Major Payne tells the story of a balls-to-the-wall killer Marine who unfortunately is not stable enough to become a higher ranking officer, and the way wars are waged are caging around him, becoming diplomatic, and leaving a man who finds combat his life awash without a place to be. So he is forced into retirement, where his commanding officer finds him a new job: running the JROTC of a boarding school. From there, we see Payne, in his unique way, help these kids.
This isn't Dead Poet's Society. This isn't a standard feel good film.
This telling of the Little Engine That Could quickly becomes a shared PTSD experience.

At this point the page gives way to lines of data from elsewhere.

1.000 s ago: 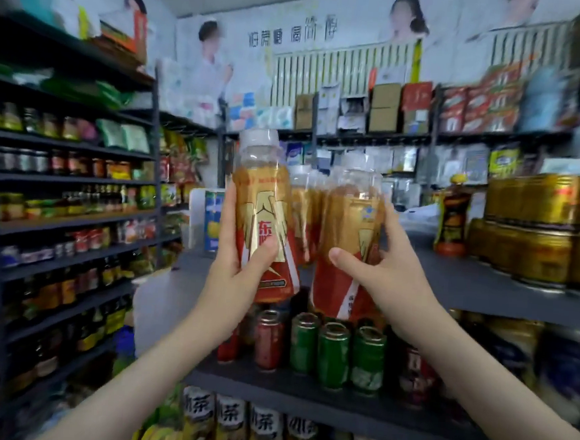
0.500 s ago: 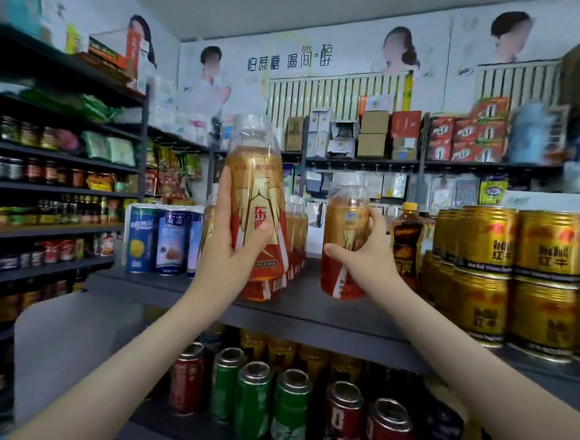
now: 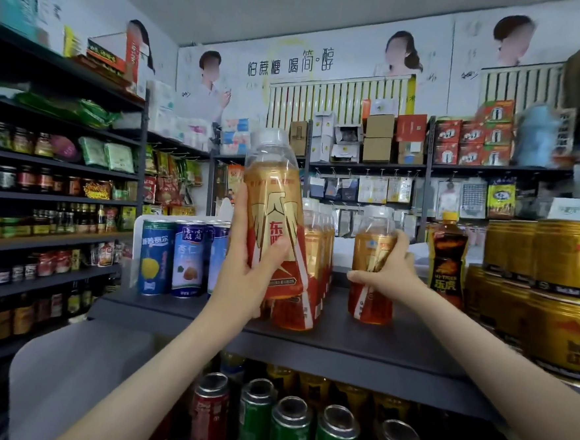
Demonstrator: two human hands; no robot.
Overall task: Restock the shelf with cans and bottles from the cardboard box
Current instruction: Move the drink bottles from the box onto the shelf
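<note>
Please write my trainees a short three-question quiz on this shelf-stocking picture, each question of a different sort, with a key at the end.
1. True or false: the left hand is empty.
2. Multiple choice: what stands just to the right of the bottle that the right hand grips? A) blue cans B) a dark bottle with a yellow cap C) green cans
3. Fill in: the stacked gold cans stand at the ____ end of the dark shelf.

Key: 1 false, it grips a gold-and-red bottle; 2 B; 3 right.
</note>
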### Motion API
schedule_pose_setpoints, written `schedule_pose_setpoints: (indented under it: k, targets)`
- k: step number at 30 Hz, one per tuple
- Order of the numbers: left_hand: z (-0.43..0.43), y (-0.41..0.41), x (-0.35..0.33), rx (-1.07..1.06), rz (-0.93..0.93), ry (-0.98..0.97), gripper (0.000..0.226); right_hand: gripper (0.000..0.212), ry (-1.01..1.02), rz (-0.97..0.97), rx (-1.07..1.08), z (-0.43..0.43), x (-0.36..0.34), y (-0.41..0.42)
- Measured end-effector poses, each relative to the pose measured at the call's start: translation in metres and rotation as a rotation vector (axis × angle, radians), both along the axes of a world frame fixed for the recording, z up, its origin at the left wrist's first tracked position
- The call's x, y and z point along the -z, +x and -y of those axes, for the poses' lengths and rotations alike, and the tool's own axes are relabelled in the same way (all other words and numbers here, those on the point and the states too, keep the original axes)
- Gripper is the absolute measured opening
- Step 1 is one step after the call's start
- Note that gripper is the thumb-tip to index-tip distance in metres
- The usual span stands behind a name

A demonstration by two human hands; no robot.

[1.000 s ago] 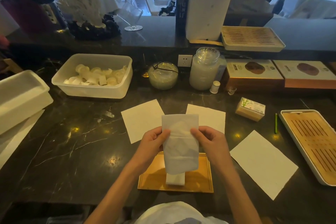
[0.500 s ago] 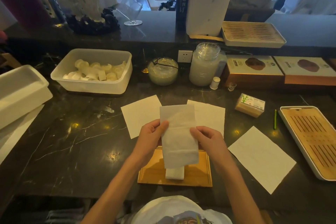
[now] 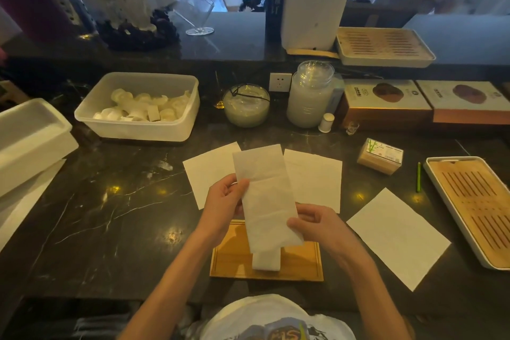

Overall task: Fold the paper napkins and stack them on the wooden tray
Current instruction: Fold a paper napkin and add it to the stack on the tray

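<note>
I hold a white paper napkin [image 3: 265, 196], folded into a long strip, upright above the wooden tray [image 3: 234, 257]. My left hand [image 3: 223, 207] pinches its left edge near the middle. Lower down, my right hand [image 3: 314, 226] grips the strip's right edge close to the bottom. A small folded napkin [image 3: 266, 260] lies on the tray, partly hidden by the held strip. Three unfolded napkins lie flat on the dark marble counter: one [image 3: 205, 171] behind my left hand, one [image 3: 314, 176] behind my right hand, and one [image 3: 397, 237] to the right.
A slatted tea tray [image 3: 474, 210] sits at the right edge, with a green pencil [image 3: 418, 176] and a small box [image 3: 380, 156] beside it. A plastic tub [image 3: 138, 107], two glass jars [image 3: 310, 94] and flat boxes [image 3: 386, 103] line the back. White containers [image 3: 30, 135] stand at the left.
My right hand has slid down the napkin's right edge toward its bottom. The strip now tilts with its top leaning left, and my left hand stays at the middle.
</note>
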State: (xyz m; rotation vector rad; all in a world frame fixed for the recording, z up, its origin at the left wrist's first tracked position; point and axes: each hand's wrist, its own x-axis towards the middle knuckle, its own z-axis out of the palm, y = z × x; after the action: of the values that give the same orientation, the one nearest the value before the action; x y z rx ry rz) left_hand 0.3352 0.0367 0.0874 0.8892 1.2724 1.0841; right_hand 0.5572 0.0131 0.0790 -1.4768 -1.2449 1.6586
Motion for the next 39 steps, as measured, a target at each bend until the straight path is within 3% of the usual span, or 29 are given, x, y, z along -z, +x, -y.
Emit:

This movie is very good. As far as children's films are concerned, it is actually probably a little too harsh for some parents to let their kids view, and that's kind of the point. This film is not an easy one, just like Payne is not an easy man, but it does have a heart and it does teach the right messages. Beyond that, it is very funny, with a lot of pathos, and is shot very well. It culminates in a standard family film kind of way, which could be detrimental for some viewers, but if you buy into the genre itself, I think you'll find it fine.
The movie does everything it sets out to do, and I feel it exceeds its goals. Though when it came out, and even now, it is received mostly negatively, which is shocking to this critic. I definitely would urge any of you with a chance to check it out again.